Your objective:
For the entries below, the expected answer is the line with "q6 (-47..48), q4", the line with "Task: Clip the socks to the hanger", and every line between them, exactly as written, and nothing more.

Exercise materials:
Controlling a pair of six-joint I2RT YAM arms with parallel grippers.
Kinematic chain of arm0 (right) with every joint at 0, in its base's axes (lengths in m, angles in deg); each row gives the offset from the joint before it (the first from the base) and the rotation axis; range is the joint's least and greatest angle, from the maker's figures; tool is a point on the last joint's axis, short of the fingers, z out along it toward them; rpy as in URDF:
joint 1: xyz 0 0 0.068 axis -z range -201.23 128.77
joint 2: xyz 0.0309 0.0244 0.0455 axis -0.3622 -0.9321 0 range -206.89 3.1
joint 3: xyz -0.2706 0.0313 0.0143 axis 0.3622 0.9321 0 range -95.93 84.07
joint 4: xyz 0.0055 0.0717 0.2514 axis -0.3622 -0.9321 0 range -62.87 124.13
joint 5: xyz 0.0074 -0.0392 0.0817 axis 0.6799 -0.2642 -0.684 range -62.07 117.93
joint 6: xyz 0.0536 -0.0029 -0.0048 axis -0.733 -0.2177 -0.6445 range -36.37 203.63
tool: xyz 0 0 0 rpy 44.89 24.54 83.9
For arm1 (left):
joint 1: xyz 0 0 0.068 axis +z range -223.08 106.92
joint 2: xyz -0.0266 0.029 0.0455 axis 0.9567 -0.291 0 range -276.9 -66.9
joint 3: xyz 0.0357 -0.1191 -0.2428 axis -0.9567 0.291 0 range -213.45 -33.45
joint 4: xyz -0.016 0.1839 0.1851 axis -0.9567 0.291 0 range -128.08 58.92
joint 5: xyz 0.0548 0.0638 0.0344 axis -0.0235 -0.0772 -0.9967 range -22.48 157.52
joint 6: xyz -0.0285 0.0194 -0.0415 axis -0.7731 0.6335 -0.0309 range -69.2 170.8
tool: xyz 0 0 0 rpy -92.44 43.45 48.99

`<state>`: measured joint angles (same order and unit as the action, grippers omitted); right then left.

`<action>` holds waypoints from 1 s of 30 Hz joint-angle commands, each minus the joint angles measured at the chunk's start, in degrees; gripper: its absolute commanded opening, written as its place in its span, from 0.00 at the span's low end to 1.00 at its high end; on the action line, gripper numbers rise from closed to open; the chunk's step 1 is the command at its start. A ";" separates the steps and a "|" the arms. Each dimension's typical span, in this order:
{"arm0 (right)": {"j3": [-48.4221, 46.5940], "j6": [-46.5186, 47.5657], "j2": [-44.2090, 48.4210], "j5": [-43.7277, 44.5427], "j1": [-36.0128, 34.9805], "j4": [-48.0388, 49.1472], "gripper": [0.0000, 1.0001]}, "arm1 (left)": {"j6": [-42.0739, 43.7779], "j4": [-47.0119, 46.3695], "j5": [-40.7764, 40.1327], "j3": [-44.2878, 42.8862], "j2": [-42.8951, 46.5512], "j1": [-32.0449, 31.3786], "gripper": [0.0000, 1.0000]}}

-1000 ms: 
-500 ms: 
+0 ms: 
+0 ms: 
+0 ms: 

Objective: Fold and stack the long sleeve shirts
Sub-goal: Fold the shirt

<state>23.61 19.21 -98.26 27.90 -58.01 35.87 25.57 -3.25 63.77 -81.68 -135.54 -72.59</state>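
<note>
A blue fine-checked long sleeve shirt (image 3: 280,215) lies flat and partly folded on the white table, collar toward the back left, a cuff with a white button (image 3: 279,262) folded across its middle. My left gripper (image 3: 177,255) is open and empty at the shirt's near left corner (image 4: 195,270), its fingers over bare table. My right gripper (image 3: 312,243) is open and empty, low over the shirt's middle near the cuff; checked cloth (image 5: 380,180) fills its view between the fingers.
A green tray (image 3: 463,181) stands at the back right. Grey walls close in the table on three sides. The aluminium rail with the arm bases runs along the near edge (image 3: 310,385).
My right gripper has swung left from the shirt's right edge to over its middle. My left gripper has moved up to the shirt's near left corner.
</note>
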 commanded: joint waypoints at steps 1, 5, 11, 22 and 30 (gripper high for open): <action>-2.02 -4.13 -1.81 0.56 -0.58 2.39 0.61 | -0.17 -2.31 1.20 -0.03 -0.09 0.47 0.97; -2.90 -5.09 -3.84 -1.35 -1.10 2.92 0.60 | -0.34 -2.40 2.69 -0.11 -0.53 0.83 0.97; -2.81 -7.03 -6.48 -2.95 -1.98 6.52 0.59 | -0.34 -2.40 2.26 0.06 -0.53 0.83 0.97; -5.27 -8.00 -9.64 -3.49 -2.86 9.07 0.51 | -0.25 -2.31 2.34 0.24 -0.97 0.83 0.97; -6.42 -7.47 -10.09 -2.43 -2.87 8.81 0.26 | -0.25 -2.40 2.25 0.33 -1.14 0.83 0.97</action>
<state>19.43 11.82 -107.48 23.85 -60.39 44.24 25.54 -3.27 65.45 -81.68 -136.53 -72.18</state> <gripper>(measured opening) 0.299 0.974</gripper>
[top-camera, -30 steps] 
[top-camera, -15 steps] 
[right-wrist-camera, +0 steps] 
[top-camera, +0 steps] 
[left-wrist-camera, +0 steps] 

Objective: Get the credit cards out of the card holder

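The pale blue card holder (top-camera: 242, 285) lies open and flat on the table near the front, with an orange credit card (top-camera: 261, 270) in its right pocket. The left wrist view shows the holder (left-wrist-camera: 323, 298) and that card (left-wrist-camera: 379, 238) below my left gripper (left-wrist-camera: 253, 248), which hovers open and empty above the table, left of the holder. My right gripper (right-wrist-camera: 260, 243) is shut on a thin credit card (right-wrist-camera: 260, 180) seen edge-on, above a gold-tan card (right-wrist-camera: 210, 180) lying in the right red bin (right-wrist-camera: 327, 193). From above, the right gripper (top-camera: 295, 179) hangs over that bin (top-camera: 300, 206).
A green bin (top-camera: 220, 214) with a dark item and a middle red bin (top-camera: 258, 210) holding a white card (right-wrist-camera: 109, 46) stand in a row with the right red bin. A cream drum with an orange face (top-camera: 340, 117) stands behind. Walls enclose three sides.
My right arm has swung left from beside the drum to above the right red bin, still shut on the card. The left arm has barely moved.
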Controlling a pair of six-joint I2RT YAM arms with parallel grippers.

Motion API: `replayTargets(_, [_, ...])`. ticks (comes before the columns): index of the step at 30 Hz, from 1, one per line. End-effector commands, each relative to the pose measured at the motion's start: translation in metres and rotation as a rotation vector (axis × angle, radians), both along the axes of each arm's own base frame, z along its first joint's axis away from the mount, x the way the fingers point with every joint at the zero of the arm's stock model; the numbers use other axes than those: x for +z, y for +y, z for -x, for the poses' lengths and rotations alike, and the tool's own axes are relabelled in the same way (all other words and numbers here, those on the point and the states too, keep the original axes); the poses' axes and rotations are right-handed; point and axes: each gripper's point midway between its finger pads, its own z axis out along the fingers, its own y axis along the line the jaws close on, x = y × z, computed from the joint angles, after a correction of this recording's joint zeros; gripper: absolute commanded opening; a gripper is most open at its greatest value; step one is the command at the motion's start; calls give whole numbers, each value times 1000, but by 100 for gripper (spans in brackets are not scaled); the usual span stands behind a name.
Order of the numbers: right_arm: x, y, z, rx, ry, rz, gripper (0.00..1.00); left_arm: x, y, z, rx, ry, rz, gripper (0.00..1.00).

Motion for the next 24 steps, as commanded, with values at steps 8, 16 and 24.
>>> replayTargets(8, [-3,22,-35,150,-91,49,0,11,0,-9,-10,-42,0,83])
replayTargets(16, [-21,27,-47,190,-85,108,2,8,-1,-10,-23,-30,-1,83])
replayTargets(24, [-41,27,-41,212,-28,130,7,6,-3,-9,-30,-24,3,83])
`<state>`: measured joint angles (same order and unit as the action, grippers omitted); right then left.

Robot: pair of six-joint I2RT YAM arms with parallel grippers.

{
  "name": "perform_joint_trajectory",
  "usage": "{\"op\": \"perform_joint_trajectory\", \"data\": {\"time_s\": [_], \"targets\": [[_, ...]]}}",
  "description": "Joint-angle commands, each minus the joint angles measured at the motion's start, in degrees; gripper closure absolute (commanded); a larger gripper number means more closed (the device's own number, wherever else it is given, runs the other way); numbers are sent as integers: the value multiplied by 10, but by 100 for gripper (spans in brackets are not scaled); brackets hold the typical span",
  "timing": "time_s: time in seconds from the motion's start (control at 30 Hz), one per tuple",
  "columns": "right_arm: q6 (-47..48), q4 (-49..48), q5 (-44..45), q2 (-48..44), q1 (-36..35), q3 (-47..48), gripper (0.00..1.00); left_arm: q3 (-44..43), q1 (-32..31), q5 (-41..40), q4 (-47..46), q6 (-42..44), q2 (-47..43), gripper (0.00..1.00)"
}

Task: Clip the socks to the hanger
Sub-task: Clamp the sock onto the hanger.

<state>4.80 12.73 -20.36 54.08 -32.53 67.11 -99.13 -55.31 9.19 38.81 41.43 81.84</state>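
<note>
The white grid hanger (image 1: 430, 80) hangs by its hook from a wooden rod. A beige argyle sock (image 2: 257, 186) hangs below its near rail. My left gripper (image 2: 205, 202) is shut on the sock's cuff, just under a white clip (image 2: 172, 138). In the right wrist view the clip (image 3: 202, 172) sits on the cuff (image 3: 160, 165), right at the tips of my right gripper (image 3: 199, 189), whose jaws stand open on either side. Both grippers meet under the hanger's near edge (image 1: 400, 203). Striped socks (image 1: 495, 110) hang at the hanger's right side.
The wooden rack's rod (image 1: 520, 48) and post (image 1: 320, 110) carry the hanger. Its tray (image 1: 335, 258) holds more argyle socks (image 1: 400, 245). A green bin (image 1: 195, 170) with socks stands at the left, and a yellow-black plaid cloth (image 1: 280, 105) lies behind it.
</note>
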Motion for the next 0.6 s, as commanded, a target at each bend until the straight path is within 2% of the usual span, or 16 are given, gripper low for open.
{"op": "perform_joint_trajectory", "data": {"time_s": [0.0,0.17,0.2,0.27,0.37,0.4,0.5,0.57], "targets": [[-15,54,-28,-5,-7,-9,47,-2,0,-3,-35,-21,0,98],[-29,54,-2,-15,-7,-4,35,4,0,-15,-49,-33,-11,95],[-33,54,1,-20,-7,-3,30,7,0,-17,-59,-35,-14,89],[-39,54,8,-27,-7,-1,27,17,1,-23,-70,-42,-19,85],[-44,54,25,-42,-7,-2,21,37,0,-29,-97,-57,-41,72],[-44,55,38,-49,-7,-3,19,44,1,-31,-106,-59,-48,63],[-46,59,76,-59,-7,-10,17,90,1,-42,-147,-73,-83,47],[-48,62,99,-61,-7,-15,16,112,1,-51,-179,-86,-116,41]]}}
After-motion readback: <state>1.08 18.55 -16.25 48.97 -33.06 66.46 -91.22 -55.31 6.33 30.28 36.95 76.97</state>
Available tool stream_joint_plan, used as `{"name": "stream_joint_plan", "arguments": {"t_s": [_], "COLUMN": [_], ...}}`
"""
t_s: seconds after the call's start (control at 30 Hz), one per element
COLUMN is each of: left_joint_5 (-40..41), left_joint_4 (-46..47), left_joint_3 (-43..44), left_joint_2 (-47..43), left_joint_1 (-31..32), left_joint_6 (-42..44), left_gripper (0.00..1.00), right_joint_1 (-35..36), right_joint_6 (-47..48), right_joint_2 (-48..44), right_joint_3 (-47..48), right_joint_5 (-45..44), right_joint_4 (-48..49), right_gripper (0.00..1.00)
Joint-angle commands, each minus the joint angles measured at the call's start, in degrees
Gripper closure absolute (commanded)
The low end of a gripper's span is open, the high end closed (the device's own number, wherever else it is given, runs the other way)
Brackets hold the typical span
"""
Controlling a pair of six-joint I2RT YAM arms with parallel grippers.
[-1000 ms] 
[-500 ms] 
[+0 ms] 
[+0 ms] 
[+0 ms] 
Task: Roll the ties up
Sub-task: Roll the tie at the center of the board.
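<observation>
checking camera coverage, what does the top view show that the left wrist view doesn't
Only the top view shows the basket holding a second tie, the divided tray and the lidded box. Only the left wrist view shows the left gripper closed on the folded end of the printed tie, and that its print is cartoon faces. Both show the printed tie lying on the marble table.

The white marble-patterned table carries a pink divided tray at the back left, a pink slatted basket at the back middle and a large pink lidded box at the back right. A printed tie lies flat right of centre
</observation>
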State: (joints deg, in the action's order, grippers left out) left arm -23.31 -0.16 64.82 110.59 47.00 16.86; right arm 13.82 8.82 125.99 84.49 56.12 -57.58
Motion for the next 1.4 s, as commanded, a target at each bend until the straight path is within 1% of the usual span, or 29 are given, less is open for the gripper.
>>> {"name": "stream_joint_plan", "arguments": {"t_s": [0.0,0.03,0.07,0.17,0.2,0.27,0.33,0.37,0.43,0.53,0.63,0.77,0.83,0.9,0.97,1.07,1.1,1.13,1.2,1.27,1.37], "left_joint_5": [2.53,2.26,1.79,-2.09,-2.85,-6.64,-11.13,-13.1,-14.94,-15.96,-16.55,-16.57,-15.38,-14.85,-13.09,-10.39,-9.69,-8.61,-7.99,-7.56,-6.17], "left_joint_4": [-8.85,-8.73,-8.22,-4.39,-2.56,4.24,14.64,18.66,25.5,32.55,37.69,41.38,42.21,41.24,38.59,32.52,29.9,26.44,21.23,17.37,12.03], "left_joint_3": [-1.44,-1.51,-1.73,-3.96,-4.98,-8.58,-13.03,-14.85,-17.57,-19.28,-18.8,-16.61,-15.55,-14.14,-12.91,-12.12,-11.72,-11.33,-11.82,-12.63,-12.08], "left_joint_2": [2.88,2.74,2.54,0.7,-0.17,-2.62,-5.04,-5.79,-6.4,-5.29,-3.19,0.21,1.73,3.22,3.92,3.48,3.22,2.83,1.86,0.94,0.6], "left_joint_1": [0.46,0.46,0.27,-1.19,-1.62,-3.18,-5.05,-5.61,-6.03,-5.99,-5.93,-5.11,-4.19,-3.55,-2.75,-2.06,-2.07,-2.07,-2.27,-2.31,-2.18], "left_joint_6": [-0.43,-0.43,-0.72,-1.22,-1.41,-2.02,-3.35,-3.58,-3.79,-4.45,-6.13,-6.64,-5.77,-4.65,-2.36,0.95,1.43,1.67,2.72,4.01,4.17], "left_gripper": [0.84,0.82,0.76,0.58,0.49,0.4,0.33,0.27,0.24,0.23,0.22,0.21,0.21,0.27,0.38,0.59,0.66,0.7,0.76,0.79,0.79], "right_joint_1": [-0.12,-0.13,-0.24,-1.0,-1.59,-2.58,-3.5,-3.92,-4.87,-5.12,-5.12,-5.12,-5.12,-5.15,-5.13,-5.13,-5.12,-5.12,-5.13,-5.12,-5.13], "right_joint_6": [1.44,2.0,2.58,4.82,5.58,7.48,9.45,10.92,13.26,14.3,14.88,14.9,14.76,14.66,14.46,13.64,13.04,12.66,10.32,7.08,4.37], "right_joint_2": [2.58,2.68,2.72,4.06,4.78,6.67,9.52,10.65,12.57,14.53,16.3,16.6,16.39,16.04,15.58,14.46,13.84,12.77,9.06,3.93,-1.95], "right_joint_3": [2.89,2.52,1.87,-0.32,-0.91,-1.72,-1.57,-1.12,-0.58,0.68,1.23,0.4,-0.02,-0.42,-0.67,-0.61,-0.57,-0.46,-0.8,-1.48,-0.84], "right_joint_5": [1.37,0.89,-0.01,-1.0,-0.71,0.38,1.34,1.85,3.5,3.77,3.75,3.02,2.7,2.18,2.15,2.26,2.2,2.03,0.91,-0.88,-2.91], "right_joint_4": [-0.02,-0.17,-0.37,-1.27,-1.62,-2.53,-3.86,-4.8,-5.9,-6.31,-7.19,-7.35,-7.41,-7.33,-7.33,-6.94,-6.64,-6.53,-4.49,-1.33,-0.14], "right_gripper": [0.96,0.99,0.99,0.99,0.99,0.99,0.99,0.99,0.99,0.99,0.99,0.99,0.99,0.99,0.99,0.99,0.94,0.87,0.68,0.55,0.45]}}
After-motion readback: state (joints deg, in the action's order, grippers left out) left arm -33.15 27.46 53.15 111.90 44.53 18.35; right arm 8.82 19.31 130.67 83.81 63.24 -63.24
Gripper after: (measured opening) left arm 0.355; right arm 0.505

Answer section:
  "columns": "right_arm: q6 (-47..48), q4 (-49..48), q5 (-44..45), q2 (-48..44), q1 (-36..35), q3 (-47..48), gripper (0.00..1.00); left_arm: q3 (-44..43), q1 (-32..31), q5 (-41..40), q4 (-47..46), q6 (-42..44), q2 (-47..43), gripper (0.00..1.00)"
}

Task: Clip the socks to the hanger

Output for the exercise is complete.